(Excerpts from a dataset)
★ ★ ★ ★

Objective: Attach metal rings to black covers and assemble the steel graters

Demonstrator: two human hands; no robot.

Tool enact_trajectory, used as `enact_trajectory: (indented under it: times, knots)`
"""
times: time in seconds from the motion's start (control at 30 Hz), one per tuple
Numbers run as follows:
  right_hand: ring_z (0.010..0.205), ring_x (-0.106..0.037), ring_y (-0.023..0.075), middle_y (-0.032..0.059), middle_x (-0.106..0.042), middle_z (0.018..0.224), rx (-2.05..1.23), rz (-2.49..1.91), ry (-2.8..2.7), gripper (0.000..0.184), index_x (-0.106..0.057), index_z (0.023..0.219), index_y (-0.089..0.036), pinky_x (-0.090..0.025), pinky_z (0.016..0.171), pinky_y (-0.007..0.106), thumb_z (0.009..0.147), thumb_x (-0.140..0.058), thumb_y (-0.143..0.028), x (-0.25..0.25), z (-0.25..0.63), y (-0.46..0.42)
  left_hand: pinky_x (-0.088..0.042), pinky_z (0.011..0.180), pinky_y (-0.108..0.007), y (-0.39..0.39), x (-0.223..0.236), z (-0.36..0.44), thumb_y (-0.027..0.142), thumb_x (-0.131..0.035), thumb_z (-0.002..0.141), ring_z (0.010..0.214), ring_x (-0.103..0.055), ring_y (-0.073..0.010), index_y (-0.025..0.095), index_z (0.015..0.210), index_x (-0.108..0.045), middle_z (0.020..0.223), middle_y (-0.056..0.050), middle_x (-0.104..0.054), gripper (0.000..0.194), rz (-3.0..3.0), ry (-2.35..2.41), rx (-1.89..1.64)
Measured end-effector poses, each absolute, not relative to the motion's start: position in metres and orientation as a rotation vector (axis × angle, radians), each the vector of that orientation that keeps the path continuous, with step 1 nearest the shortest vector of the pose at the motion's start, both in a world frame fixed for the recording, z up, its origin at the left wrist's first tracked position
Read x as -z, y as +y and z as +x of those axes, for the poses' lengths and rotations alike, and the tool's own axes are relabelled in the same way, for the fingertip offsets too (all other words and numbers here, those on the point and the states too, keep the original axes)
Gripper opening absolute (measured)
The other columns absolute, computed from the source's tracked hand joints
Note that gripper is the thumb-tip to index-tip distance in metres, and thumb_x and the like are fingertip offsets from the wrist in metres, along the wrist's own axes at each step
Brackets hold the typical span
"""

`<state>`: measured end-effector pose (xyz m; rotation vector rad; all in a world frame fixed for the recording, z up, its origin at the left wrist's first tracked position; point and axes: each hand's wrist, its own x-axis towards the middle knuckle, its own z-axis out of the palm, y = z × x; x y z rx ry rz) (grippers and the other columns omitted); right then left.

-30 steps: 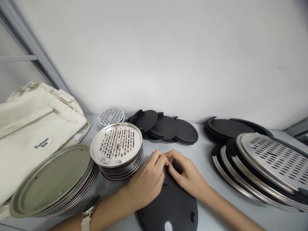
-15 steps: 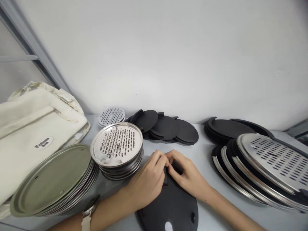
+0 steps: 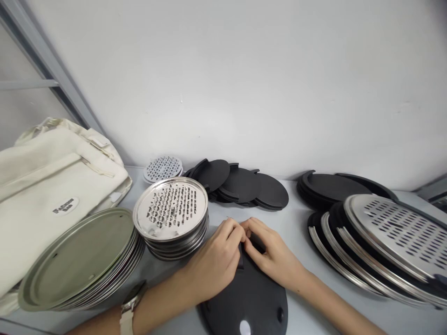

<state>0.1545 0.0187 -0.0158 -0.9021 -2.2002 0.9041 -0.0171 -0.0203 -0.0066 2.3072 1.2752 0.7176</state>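
Note:
A dark grey oval plate (image 3: 253,298) lies on the table in front of me, with a small knob near its right edge and a short raised strip toward its far end. My left hand (image 3: 220,258) is closed over the far left part of this plate, beside the strip. From the other side, my right hand (image 3: 270,251) reaches in with thumb and forefinger pinched. The fingertips of both hands meet at the plate's far end. Whatever they pinch there is hidden by the fingers.
To the left are stacked perforated metal discs (image 3: 171,209), a stack of green oval plates (image 3: 80,256) and a cream bag (image 3: 42,186). Black discs (image 3: 240,184) lie along the wall (image 3: 244,93). Slotted metal plates (image 3: 394,228) are piled at the right, before black trays (image 3: 335,186).
Both hands keep almost the same pose at the plate's far end. The whole view has shifted very slightly.

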Motion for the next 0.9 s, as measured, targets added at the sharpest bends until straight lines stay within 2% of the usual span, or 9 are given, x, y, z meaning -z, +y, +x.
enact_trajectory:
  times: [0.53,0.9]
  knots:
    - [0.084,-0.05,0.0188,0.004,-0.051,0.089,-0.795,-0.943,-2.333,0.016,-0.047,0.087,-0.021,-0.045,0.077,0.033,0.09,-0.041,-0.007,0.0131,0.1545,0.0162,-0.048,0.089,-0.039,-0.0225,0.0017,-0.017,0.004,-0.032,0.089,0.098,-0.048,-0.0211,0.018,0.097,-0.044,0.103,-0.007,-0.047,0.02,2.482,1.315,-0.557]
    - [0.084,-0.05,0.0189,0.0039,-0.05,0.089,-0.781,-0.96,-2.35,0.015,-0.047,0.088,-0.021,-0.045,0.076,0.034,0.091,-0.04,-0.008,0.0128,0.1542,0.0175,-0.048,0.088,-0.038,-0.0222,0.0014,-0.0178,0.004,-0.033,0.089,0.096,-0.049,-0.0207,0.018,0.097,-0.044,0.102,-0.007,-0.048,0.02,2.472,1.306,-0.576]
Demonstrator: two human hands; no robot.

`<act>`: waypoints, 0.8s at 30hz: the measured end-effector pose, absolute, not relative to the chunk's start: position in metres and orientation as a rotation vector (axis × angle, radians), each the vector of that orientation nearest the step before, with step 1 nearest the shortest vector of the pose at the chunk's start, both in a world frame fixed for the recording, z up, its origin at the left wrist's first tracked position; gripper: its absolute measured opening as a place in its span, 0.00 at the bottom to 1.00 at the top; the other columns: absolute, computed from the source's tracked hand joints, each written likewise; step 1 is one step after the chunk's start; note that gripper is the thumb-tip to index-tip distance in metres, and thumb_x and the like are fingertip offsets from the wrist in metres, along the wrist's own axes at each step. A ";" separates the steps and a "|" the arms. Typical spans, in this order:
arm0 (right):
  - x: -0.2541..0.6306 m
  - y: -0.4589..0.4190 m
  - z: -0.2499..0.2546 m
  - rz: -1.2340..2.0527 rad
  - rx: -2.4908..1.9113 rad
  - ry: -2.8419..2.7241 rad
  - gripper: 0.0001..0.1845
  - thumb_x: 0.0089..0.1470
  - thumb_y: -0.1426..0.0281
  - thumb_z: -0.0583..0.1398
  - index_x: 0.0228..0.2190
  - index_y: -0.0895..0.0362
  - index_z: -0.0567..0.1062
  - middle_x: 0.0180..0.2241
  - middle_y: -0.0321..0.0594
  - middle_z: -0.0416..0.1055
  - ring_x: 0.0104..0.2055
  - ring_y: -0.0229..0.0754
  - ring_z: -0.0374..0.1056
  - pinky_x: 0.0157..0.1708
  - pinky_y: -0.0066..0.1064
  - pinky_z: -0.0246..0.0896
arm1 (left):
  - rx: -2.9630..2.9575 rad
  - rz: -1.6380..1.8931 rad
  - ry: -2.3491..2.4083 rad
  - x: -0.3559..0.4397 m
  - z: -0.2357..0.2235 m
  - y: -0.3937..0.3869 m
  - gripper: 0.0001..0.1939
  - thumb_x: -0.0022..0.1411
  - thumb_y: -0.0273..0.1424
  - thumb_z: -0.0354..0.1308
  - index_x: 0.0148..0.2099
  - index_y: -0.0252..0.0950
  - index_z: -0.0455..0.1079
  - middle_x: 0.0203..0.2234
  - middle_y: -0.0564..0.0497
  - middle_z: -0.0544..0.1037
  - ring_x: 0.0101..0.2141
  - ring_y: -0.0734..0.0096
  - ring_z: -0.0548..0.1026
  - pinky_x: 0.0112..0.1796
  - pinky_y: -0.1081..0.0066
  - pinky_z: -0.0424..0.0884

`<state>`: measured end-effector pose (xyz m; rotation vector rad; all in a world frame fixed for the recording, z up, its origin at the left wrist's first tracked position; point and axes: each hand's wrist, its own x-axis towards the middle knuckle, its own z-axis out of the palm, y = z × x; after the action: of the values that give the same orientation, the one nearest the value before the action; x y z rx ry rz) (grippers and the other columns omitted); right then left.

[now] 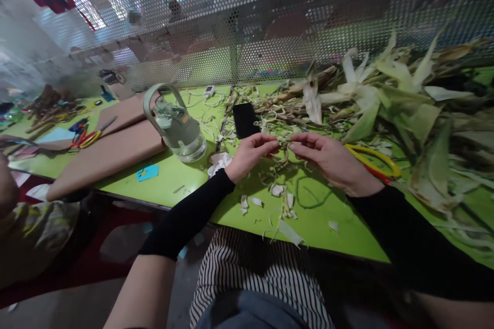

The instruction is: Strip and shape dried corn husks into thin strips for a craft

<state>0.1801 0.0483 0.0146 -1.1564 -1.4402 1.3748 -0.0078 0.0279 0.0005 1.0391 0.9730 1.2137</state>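
Note:
Over the green table, my left hand and my right hand meet fingertip to fingertip. Both pinch a thin strip of corn husk stretched between them. The fingers of each hand are closed on it. Small husk scraps lie on the table just below my hands. Yellow-handled scissors lie right behind my right hand.
A big heap of corn husks fills the right of the table. A black phone lies behind my hands, a clear water bottle with a green handle to the left, brown boards beyond. A perforated metal screen backs the table.

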 end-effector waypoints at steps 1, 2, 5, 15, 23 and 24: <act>0.180 0.048 0.014 1.345 -1.167 -1.467 0.28 0.32 0.50 0.75 0.31 0.54 0.79 0.27 0.34 0.72 0.28 0.36 0.63 0.30 0.30 0.62 | 0.999 1.229 0.974 -0.007 0.001 0.028 0.14 0.55 0.36 0.69 0.36 0.33 0.72 0.28 0.53 0.79 0.31 0.78 0.76 0.38 0.72 0.69; 0.180 0.049 0.013 1.312 -1.175 -1.486 0.26 0.34 0.50 0.75 0.30 0.54 0.79 0.27 0.34 0.72 0.28 0.36 0.63 0.29 0.31 0.62 | 0.961 1.241 0.971 -0.007 0.001 0.027 0.13 0.55 0.35 0.69 0.36 0.33 0.71 0.28 0.53 0.79 0.31 0.78 0.76 0.39 0.72 0.70; 0.178 0.048 0.014 1.211 -1.150 -1.510 0.25 0.37 0.50 0.74 0.31 0.54 0.78 0.27 0.34 0.72 0.28 0.37 0.64 0.30 0.32 0.63 | 0.902 1.230 0.948 -0.006 0.003 0.025 0.11 0.56 0.34 0.69 0.36 0.33 0.71 0.27 0.54 0.79 0.29 0.79 0.75 0.38 0.72 0.70; 0.175 0.039 0.021 1.145 -1.159 -1.591 0.21 0.43 0.51 0.71 0.29 0.54 0.77 0.24 0.34 0.71 0.26 0.36 0.63 0.29 0.32 0.63 | 1.115 1.241 0.961 -0.002 0.001 0.023 0.17 0.51 0.39 0.72 0.35 0.33 0.72 0.27 0.55 0.76 0.30 0.77 0.73 0.37 0.70 0.66; 0.163 0.037 0.004 1.279 -1.173 -1.547 0.23 0.44 0.49 0.70 0.33 0.53 0.75 0.29 0.34 0.71 0.29 0.38 0.65 0.29 0.31 0.63 | 1.024 1.328 0.966 0.001 -0.002 0.025 0.12 0.56 0.36 0.68 0.35 0.34 0.70 0.27 0.55 0.75 0.30 0.78 0.71 0.33 0.73 0.63; 0.161 0.036 0.003 1.315 -1.183 -1.606 0.24 0.44 0.48 0.69 0.32 0.53 0.74 0.27 0.33 0.71 0.28 0.38 0.64 0.28 0.31 0.62 | 1.026 1.356 0.975 0.001 -0.001 0.025 0.11 0.57 0.35 0.67 0.35 0.34 0.70 0.28 0.55 0.74 0.30 0.79 0.70 0.33 0.74 0.63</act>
<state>0.1614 0.0363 0.0030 -1.1825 -1.6057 1.3151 0.0014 0.0251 -0.0012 1.0264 0.9749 1.3560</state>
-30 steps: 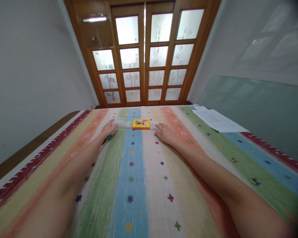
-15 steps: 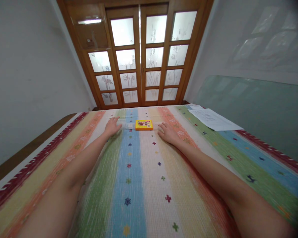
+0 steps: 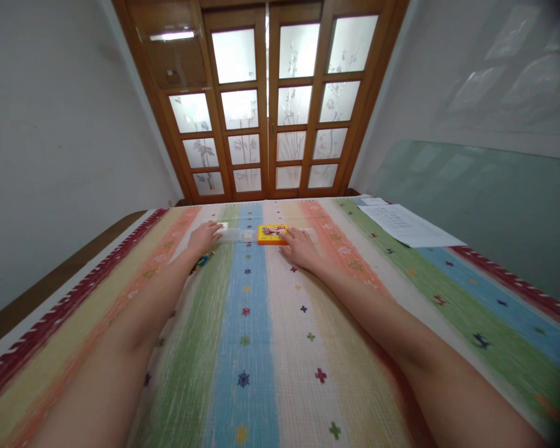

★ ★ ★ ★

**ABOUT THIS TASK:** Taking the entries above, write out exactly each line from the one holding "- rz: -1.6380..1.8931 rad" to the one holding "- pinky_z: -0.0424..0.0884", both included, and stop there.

**TASK RESPONSE:**
  - rz: -1.6380..1.8931 rad
  - ry: -2.3491..2.4083 rad
  - x: -0.3559..0.4397 m
  - z: -0.2357..0.2235 m
  - y: -0.3937..0.3869 m
  - gripper: 0.0001..0.1939
  - thumb_x: -0.0022..0.1411
  - thumb_y: -0.0273..0.1424
  - thumb_z: -0.0354..0.1308
  - index_x: 0.0148..0.2099
  - index_y: -0.0252..0.0950
  - index_z: -0.0455..0.1079
  - middle_x: 0.0203..0.2234
  - middle_y: -0.0564..0.0497
  - middle_z: -0.0544..0.1037
  - ring_x: 0.0101..0.2141
  - ring_y: -0.0734..0.0096
  - ring_z: -0.0548..0.1026
  - pinky_x: 0.0112..0.1796
  - pinky_y: -0.1081..0.0066
  - pinky_z: -0.0424..0.0884

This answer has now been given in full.